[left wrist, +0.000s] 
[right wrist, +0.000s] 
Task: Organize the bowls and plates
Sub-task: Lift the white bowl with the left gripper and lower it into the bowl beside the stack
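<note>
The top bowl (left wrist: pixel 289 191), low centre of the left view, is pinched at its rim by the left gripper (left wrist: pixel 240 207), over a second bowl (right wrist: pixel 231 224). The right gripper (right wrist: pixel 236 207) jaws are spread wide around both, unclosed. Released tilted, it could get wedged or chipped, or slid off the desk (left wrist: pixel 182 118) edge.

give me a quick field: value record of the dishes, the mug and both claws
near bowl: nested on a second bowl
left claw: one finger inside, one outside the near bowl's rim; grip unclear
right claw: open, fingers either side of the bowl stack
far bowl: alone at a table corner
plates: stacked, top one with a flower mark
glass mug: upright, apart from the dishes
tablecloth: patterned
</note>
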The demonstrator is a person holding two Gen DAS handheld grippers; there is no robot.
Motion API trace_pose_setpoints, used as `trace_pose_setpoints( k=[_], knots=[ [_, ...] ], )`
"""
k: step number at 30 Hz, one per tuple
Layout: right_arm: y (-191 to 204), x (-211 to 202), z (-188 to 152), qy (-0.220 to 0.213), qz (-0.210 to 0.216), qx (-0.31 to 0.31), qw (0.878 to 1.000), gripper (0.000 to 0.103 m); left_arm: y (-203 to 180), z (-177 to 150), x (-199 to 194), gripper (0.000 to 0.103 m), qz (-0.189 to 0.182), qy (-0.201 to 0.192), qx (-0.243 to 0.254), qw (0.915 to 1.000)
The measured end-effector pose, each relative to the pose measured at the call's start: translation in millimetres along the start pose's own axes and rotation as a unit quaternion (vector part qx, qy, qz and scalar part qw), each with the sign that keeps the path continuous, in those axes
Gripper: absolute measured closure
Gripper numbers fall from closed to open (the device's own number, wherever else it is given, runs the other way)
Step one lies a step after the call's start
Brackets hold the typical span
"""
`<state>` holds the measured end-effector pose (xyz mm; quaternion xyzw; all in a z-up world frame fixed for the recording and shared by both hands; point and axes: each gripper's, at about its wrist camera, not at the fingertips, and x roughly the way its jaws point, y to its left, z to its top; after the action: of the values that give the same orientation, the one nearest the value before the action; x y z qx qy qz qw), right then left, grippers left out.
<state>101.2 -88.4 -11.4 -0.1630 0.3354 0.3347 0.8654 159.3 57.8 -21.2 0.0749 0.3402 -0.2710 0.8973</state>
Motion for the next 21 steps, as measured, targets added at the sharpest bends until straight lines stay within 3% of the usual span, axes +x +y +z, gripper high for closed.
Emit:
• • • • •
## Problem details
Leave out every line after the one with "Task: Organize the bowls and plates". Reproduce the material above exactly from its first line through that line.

## Solution
[left wrist, +0.000s] 
[right wrist, +0.000s] 
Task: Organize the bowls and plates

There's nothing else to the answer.